▶ _Activity_: Set out exactly every line of the entries below, starting at the line that holds "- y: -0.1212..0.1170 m" and stopping after the line that holds "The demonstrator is".

▶ _Data provided_:
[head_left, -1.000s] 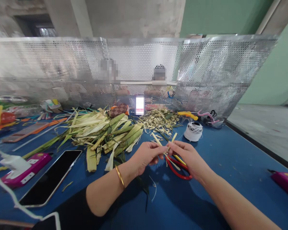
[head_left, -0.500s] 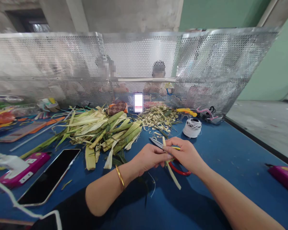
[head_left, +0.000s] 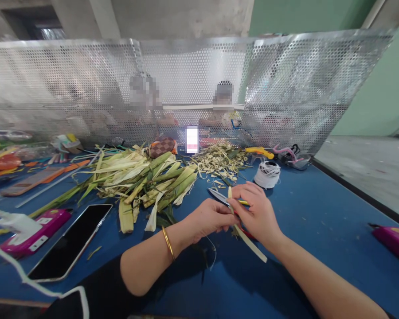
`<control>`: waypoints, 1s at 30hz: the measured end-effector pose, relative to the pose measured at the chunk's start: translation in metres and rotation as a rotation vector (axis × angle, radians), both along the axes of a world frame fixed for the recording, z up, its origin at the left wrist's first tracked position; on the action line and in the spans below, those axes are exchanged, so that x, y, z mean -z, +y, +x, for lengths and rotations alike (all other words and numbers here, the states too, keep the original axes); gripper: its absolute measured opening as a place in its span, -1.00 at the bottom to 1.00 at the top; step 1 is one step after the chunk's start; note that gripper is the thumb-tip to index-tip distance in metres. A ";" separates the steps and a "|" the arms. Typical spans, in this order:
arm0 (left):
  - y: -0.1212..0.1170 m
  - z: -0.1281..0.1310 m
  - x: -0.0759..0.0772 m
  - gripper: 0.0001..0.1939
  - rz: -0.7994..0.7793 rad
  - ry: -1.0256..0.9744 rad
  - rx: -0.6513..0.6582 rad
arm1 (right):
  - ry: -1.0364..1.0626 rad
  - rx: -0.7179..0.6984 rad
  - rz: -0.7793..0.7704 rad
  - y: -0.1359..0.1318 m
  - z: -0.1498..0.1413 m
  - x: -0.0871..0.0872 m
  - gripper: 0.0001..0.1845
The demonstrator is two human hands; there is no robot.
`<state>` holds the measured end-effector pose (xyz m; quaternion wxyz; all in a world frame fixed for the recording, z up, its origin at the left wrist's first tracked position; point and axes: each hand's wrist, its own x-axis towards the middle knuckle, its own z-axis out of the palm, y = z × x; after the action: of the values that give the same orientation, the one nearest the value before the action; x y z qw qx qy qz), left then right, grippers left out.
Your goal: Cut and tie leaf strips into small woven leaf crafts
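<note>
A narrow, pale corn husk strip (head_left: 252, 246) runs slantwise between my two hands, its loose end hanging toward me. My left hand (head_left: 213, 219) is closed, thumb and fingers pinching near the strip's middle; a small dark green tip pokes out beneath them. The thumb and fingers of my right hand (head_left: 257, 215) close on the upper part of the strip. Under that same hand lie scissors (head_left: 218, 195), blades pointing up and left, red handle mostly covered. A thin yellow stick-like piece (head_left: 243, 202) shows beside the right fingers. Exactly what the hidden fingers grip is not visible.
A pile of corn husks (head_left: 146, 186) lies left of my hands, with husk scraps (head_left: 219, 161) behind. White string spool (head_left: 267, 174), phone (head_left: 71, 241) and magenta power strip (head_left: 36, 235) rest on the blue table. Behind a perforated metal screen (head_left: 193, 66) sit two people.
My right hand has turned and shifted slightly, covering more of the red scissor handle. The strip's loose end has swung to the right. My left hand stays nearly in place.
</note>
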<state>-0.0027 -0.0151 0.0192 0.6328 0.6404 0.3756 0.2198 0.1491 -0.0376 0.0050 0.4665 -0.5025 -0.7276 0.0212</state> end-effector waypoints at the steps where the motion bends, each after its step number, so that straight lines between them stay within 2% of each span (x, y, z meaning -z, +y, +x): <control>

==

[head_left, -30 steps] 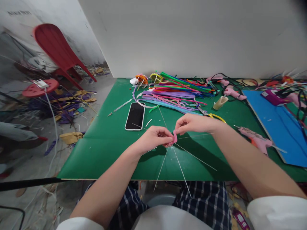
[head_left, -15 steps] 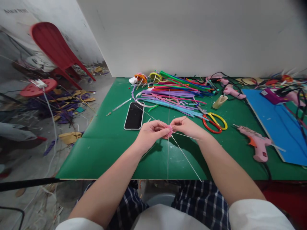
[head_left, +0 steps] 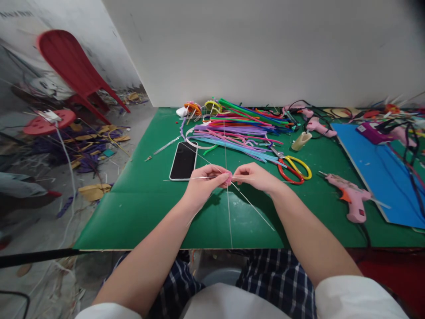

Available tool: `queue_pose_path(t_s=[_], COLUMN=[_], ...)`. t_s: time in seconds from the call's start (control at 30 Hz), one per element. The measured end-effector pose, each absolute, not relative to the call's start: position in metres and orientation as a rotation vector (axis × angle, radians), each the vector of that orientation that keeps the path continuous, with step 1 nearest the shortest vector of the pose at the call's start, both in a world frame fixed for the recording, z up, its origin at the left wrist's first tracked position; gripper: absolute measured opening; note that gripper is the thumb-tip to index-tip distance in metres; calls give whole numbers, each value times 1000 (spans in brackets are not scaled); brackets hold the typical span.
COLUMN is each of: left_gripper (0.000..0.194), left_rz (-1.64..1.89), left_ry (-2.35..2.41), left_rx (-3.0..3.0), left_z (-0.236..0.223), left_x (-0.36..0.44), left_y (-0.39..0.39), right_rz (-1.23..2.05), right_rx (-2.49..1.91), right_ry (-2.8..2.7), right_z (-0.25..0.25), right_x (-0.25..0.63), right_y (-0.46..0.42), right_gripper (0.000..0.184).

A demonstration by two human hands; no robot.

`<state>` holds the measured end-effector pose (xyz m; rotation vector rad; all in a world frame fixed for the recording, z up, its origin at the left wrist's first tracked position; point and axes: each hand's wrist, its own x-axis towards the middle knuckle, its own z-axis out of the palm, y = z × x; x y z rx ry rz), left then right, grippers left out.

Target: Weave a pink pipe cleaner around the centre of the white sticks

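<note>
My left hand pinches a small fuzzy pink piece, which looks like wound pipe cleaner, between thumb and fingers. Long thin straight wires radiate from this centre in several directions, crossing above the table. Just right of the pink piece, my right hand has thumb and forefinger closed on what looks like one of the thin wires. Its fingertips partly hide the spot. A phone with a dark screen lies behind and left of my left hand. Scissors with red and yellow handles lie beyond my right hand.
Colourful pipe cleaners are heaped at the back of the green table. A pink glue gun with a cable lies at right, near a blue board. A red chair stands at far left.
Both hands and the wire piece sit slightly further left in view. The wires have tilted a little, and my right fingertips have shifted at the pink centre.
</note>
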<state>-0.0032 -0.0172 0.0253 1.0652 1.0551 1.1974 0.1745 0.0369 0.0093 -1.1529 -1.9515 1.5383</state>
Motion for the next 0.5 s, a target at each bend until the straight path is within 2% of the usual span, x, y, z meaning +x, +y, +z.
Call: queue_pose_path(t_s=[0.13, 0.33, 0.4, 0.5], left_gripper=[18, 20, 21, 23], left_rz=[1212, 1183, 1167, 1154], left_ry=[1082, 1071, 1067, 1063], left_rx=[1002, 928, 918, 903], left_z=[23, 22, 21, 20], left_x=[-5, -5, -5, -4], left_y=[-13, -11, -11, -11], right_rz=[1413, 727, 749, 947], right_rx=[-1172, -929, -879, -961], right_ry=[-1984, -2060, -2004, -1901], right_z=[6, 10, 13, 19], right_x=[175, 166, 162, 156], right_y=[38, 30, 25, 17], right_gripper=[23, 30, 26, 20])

▶ _Output below_:
  - y: -0.1212..0.1170 m
  - z: -0.1281..0.1310 m
  - x: -0.0759..0.0772 m
  - gripper: 0.0001..0.1939
  - rz: -0.7994..0.7793 rad
  - ry: -1.0256..0.9744 rad
  - rx: -0.6513..0.6582 rad
arm1 (right):
  - ry: -1.0364..1.0626 rad
  - rx: -0.7179..0.6984 rad
  - rz: -0.7793..0.7704 rad
  - y: -0.1359..0.1318 m
  - z: -0.1498..0.1413 m
  - x: -0.0871..0.0872 m
  - gripper: 0.0001..0.1845
The demonstrator is two human hands; there is no robot.

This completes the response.